To monitor salmon populations the Department of Fish and Wildlife and tribes are counting the number of wild salmon stocks that are healthy, depressed, or critical through the Salmonid Stock Inventory or "SaSI". This inventory, begun in 1992, currently contains information on 555 stocks of salmon, steelhead, and trout. The inventory was never intended to represent the historical losses of salmon stocks, but it does give us an idea of the trouble salmon are in. Healthy:
Includes a wide range of actual conditions, from robust to stocks that cannot sustain harvest.
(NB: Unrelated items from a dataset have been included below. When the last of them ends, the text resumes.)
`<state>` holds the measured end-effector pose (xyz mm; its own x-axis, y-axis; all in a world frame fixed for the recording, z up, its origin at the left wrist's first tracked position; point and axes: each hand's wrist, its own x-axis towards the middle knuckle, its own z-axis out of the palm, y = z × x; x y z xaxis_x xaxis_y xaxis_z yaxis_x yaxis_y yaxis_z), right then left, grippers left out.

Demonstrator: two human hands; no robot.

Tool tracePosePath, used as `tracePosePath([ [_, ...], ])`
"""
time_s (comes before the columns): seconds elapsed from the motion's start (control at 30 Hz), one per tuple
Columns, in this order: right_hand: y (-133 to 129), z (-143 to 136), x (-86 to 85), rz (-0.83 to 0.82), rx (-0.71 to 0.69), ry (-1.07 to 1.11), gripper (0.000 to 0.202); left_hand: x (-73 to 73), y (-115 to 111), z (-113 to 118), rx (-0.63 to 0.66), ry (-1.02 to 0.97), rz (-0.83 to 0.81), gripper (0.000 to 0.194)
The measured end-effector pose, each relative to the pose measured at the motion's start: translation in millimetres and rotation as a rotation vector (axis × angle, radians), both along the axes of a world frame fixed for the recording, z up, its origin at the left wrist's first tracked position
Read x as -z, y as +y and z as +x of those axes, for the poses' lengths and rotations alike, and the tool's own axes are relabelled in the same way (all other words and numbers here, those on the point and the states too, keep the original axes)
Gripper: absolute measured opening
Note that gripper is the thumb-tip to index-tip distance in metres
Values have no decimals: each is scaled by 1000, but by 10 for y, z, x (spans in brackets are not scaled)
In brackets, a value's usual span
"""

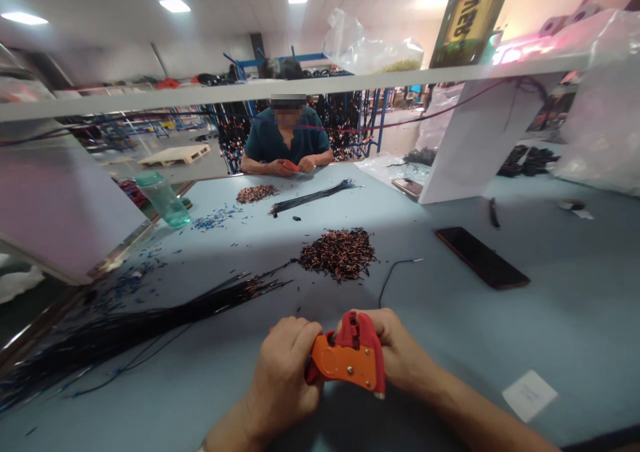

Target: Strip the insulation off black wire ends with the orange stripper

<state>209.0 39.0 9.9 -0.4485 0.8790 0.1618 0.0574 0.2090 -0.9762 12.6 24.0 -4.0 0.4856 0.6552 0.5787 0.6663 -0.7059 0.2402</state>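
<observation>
Near the front middle, my left hand (287, 372) is wrapped round the handles of a red and orange wire stripper (350, 365). My right hand (400, 349) is closed just behind the tool's red head; its fingertips are hidden there. A single black wire (387, 279) rises from behind the tool and curves right to a pale tip. Beyond my hands is a pile of short black and copper pieces (340, 253). To the left, a long bundle of black wires (185, 312) lies across the blue table (450, 385).
A black phone (481, 257) and a white paper square (529, 395) lie at the right. A green cup (164, 200) stands left, near blue scraps (215, 219). Across the table sits a person (287, 139), behind a smaller wire bundle (313, 197). A white shelf (200, 94) spans above.
</observation>
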Motion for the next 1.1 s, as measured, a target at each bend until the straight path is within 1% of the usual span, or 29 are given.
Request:
tracePosePath([
  [0.17, -10, -12, 2, 9, -8, -14, 16, 9, -2, -13, -4, 1, 9, 32],
  [0.3, -14, -14, -7, 8, -7, -17, 15, 2, -3, -5, -3, 5, 38, 31],
  [0.43, -13, -14, -7, -1, -23, 9, 16, 26, -12, -8, -1, -18, 36, 27],
  [0.6, -4, -22, -13, -29, -30, 47, 19, 35, -25, -21, 25, -4, -22, 20],
  [0.7, -4, -27, -12, -55, -18, 62, 18, 57, -27, -28, 26, 2, -60, 19],
  [0.83, -12, -33, -10, -40, 0, 59, 17, 120, -24, -35, 33, -7, -115, 20],
  [0.9, -11, -34, -16, -36, 3, 54, 15, 129, -25, -36, 41, -26, -149, 20],
  [1.0, 14, -21, -22, -18, 5, 18, 13, 68, -25, -32, 28, -96, -218, 13],
  [1.1, 63, 18, -5, 30, 109, -108, 17, -73, -5, -37, 24, -233, -397, 10],
])
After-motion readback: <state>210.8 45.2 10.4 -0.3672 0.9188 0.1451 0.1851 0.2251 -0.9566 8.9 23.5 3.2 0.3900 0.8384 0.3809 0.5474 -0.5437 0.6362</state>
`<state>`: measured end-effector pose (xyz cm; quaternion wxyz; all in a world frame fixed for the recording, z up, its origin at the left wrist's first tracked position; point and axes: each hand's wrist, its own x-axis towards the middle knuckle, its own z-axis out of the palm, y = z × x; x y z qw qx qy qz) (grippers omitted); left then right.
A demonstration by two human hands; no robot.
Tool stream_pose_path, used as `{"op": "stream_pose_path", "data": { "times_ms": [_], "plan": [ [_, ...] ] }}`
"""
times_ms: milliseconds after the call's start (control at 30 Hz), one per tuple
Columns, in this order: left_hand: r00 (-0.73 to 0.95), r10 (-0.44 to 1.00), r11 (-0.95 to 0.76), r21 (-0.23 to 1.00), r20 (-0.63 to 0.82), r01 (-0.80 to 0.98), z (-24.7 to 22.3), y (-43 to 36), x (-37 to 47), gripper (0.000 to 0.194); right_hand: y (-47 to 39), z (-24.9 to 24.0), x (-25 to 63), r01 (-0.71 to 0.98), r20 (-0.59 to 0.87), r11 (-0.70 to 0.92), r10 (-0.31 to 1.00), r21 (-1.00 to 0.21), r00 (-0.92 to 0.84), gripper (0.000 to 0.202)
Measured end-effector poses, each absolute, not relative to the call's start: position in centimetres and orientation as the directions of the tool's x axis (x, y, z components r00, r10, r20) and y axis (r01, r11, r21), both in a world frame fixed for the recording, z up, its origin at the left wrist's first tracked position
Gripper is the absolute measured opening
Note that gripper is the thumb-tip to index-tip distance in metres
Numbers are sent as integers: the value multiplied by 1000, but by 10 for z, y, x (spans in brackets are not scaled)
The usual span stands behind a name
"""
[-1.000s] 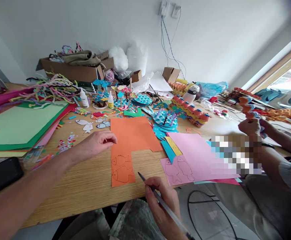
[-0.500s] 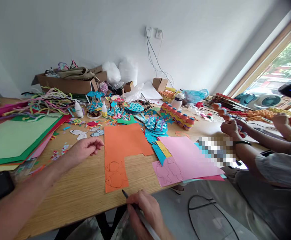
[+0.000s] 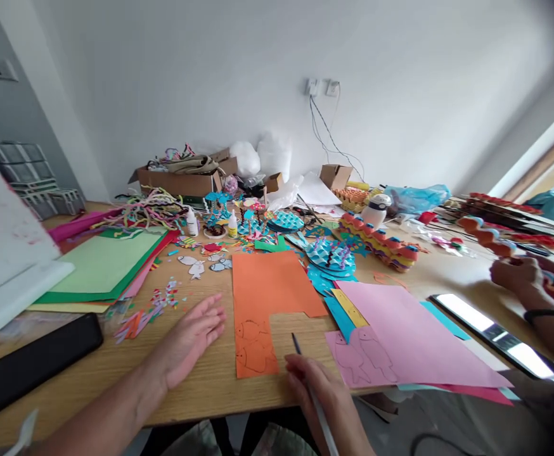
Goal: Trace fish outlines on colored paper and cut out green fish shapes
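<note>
My right hand (image 3: 324, 396) grips a pen (image 3: 296, 344) with a dark tip and pale barrel. The tip points up, just right of an orange paper sheet (image 3: 270, 275), near the notch cut from its lower right. Two outlined fish (image 3: 254, 353) are drawn on the sheet's lower strip. Left of the sheet, my left hand (image 3: 194, 342) hovers or rests over the wooden table, fingers apart and holding nothing. A pink sheet (image 3: 405, 335) with two more drawn fish lies right of my right hand, a yellow ruler-like strip (image 3: 352, 306) by its left edge.
Green and other coloured sheets (image 3: 101, 269) are stacked on the left, near a long black object (image 3: 39, 361). Glue bottles (image 3: 192, 221), paper scraps (image 3: 163, 304) and blue crafts (image 3: 329, 256) crowd the middle. Another person's hand (image 3: 517, 275) holds a wavy craft strip at right.
The view has swung left. My left hand has uncurled its fingers. My right hand with the pen has moved from below the orange sheet to its right side.
</note>
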<state>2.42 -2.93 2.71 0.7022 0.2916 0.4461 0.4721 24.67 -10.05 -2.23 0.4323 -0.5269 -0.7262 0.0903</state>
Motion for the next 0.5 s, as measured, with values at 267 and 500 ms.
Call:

Although deemed healthy, concerns may exist and their status may change when the eight-year-old SaSI information is updated next year.

Depressed:
Stocks whose production is below expected levels, based on available habitat and natural variation in survival rates, but above where permanent damage is likely.

Critical:
Stocks that have declined to the point that they are in danger of significant loss of genetic diversity, or are at risk of extinction.

Extinct:
A stock of fish that no longer is present in its original range or as a distinct stock elsewhere.

Unknown:
Stocks that have insufficient information to rate.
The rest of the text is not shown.